* _WORK INSTRUCTION_
The lines from the start of the listing through the line containing "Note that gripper" should be printed exactly, and no other lines should be printed.

-- Opening Marker --

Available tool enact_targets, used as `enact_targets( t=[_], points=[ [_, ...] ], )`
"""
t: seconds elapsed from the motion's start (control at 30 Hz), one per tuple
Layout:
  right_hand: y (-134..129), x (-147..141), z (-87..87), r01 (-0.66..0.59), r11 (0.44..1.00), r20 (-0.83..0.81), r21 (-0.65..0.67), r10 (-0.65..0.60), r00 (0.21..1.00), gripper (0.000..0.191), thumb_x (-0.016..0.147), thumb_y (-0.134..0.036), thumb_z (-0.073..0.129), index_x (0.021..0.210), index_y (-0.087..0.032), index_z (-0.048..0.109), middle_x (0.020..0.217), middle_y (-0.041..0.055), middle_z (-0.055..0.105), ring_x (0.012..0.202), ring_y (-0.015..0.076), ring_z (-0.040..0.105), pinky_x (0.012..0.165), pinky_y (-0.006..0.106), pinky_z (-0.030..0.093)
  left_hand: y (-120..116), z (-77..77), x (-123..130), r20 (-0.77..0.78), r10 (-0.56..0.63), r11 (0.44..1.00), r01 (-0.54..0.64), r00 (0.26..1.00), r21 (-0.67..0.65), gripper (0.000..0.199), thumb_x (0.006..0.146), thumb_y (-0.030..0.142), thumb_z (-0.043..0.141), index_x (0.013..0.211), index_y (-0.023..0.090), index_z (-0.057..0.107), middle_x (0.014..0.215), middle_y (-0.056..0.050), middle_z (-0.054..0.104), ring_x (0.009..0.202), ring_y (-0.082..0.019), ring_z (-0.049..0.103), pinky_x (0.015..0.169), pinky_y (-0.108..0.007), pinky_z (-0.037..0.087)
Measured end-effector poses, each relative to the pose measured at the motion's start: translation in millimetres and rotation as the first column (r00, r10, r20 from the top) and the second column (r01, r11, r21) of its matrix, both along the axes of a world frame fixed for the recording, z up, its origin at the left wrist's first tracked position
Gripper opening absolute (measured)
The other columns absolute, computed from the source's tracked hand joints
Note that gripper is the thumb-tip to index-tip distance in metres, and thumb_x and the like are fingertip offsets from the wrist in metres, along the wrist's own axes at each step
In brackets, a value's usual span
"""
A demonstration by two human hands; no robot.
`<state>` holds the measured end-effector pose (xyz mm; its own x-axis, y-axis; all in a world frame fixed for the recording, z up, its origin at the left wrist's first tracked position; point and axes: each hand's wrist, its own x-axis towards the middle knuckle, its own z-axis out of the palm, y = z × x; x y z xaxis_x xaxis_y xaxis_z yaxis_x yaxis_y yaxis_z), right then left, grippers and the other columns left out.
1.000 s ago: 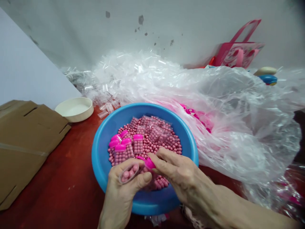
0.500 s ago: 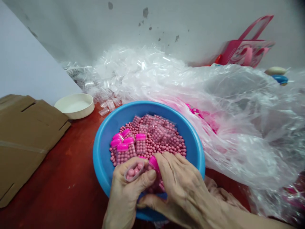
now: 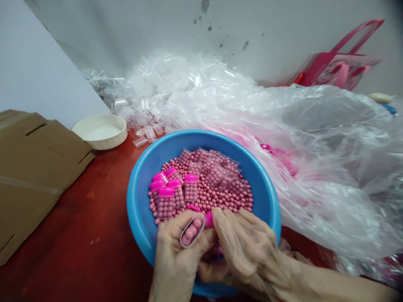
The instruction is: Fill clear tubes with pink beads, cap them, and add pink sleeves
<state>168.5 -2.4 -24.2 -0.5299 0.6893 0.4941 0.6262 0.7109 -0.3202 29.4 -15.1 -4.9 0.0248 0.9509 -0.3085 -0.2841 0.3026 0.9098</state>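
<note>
A blue basin (image 3: 138, 201) holds many pink beads (image 3: 208, 197), several clear bead-filled containers with bright pink caps (image 3: 166, 201) and several without caps (image 3: 215, 174). Over its near side, my left hand (image 3: 179, 251) is closed round an uncapped clear container of pink beads (image 3: 192, 231), its oval mouth facing up. My right hand (image 3: 248, 243) is beside it, fingers bent round a bright pink cap (image 3: 208, 220). Whether that cap sits on another container is hidden by the fingers. More pink shows under the hands.
Brown cardboard (image 3: 40, 172) lies on the red table (image 3: 103, 218) at the left, near a white round dish (image 3: 102, 132). Behind the basin are heaped clear empty containers (image 3: 176, 79). Plastic sheeting (image 3: 315, 167) spreads rightward, with a pink bag (image 3: 343, 69) behind.
The view has shifted, so the basin and hands appear farther right. The container in my left hand shows its open mouth more squarely. My right hand still has its fingers at the pink cap.
</note>
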Motion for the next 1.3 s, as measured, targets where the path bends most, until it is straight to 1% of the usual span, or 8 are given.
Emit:
enact_targets(
  t=[0.17, 0.43, 0.53, 0.67, 0.8, 0.93, 1.07, 1.3],
  points=[
    [-1, -8, 7.7, 0.031, 0.953, 0.144, 0.302, -0.078, 0.987, 0.03, 0.065, -0.022, 0.06, 0.089, -0.004, 0.061, 0.067, 0.0155, 0.065, 0.053, 0.0279, 0.061, 0.044, 0.041, 0.05, 1, 1.2, 0, -0.012, 0.005, 1.0, -0.005, 1.0, 0.022, 0.03, 0.064, 0.023, 0.074, 0.052, 0.015, 0.048, 0.052, 0.006, 0.033, 0.049, -0.007, 0.031, 0.044, -0.017, 0.03],
    [14, 4, 37.9, -0.001, 0.995, -0.015, -0.097, 0.0, 1.0, 0.047, 0.072, -0.034, 0.067, 0.112, -0.013, 0.053, 0.103, 0.0125, 0.066, 0.088, 0.0242, 0.065, 0.068, 0.035, 0.057, 8, 8.6, 0, 0.202, 0.153, 0.987, -0.141, 0.967, -0.072, 0.02, 0.06, 0.017, 0.078, 0.075, 0.014, 0.065, 0.061, 0.003, 0.062, 0.056, -0.009, 0.057, 0.056, -0.018, 0.048],
    [22, 23, 59.4, -0.128, 0.804, -0.266, -0.58, -0.038, 0.963, 0.047, 0.075, -0.032, 0.068, 0.117, -0.018, 0.051, 0.098, 0.0068, 0.067, 0.082, 0.0186, 0.066, 0.066, 0.029, 0.056, 9, 10.5, -1, 0.253, 0.193, 0.975, -0.157, 0.948, -0.157, 0.026, 0.058, 0.016, 0.079, 0.078, 0.014, 0.063, 0.059, 0.001, 0.066, 0.05, -0.011, 0.061, 0.05, -0.02, 0.05],
    [29, 29, 67.5, -0.256, 0.635, -0.552, -0.729, -0.325, 0.768, 0.024, 0.076, -0.03, 0.064, 0.093, -0.016, 0.056, 0.066, 0.0002, 0.065, 0.053, 0.0118, 0.062, 0.049, 0.023, 0.051, 7, 9.6, -3, 0.304, 0.074, 0.991, -0.037, 0.95, -0.127, 0.02, 0.063, 0.014, 0.074, 0.077, 0.013, 0.059, 0.055, 0.0, 0.067, 0.044, -0.015, 0.063, 0.044, -0.022, 0.049],
    [30, 13, 53.1, -0.089, 0.798, -0.615, -0.597, -0.384, 0.689, 0.02, 0.075, -0.029, 0.065, 0.089, -0.016, 0.057, 0.069, 0.001, 0.065, 0.058, 0.0126, 0.062, 0.052, 0.024, 0.05, 6, 10.0, -2, 0.283, 0.046, 0.993, -0.013, 0.958, -0.117, 0.02, 0.062, 0.014, 0.074, 0.076, 0.012, 0.06, 0.056, -0.001, 0.068, 0.044, -0.015, 0.063, 0.045, -0.022, 0.049],
    [17, 3, 37.0, -0.014, 0.947, -0.327, -0.321, -0.097, 0.94, 0.025, 0.082, -0.03, 0.059, 0.104, -0.018, 0.056, 0.084, 0.0047, 0.066, 0.073, 0.0168, 0.063, 0.065, 0.03, 0.053, 5, 11.1, 1, 0.25, 0.152, 0.986, -0.128, 0.956, -0.11, 0.026, 0.058, 0.01, 0.077, 0.08, 0.013, 0.063, 0.059, 0.002, 0.067, 0.049, -0.01, 0.061, 0.049, -0.018, 0.049],
    [7, 4, 24.0, -0.024, 0.996, -0.058, -0.088, 0.018, 0.998, 0.069, 0.064, -0.043, 0.074, 0.119, -0.017, 0.043, 0.109, 0.0138, 0.06, 0.098, 0.0276, 0.059, 0.078, 0.041, 0.051, 3, 8.1, 2, 0.233, 0.158, 0.987, -0.155, 0.959, -0.032, 0.019, 0.061, 0.01, 0.077, 0.076, 0.014, 0.066, 0.065, 0.003, 0.066, 0.058, -0.006, 0.059, 0.059, -0.014, 0.049],
    [7, -14, 21.0, 0.099, 0.995, -0.021, -0.006, -0.099, 0.995, 0.023, 0.064, -0.025, 0.053, 0.084, -0.019, 0.044, 0.071, 0.0021, 0.054, 0.06, 0.0163, 0.052, 0.053, 0.029, 0.046, -1, -0.6, 2, 0.106, 0.132, 0.987, -0.141, 0.985, 0.082, 0.026, 0.066, 0.016, 0.076, 0.091, 0.021, 0.07, 0.069, 0.004, 0.063, 0.063, -0.007, 0.056, 0.059, -0.012, 0.046]
  ],
)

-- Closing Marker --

* _ANSWER TO THIS EXERCISE_
Available tool enact_targets, used as `enact_targets( t=[_], points=[ [_, ...] ], )`
"""
t: seconds elapsed from the motion's start (control at 30 Hz), one per tuple
Layout:
  right_hand: y (-134..129), x (-147..141), z (-87..87), r01 (-0.66..0.59), r11 (0.44..1.00), r20 (-0.83..0.81), r21 (-0.65..0.67), r10 (-0.65..0.60), r00 (0.21..1.00), gripper (0.000..0.191), thumb_x (-0.016..0.147), thumb_y (-0.134..0.036), thumb_z (-0.073..0.129), index_x (0.021..0.210), index_y (-0.087..0.032), index_z (-0.048..0.109), middle_x (0.020..0.217), middle_y (-0.041..0.055), middle_z (-0.055..0.105), ring_x (0.012..0.202), ring_y (-0.015..0.076), ring_z (-0.040..0.105), pinky_x (0.012..0.165), pinky_y (-0.006..0.106), pinky_z (-0.030..0.093)
  left_hand: y (-120..116), z (-77..77), x (-123..130), r20 (-0.77..0.78), r10 (-0.56..0.63), r11 (0.44..1.00), r01 (-0.54..0.64), r00 (0.26..1.00), r21 (-0.67..0.65), gripper (0.000..0.199), thumb_x (0.006..0.146), thumb_y (-0.030..0.142), thumb_z (-0.043..0.141), index_x (0.013..0.211), index_y (-0.023..0.090), index_z (-0.057..0.107), middle_x (0.014..0.215), middle_y (-0.056..0.050), middle_z (-0.054..0.104), ring_x (0.009..0.202), ring_y (-0.082..0.019), ring_z (-0.049..0.103), pinky_x (0.015..0.169), pinky_y (-0.108..0.007), pinky_z (-0.037..0.087)
Measured end-effector poses, each relative to the pose measured at the motion's start: translation in millimetres and rotation as the first column (r00, r10, r20 from the top) and the second column (r01, r11, r21) of its matrix, both along the axes of a world frame fixed for the recording, z up, its origin at the left wrist's first tracked position
Gripper opening absolute (measured)
The other columns absolute, computed from the source's tracked hand joints
Note that gripper is the thumb-tip to index-tip distance in metres, and thumb_x and the like are fingertip offsets from the wrist in metres, along the wrist's own axes at each step

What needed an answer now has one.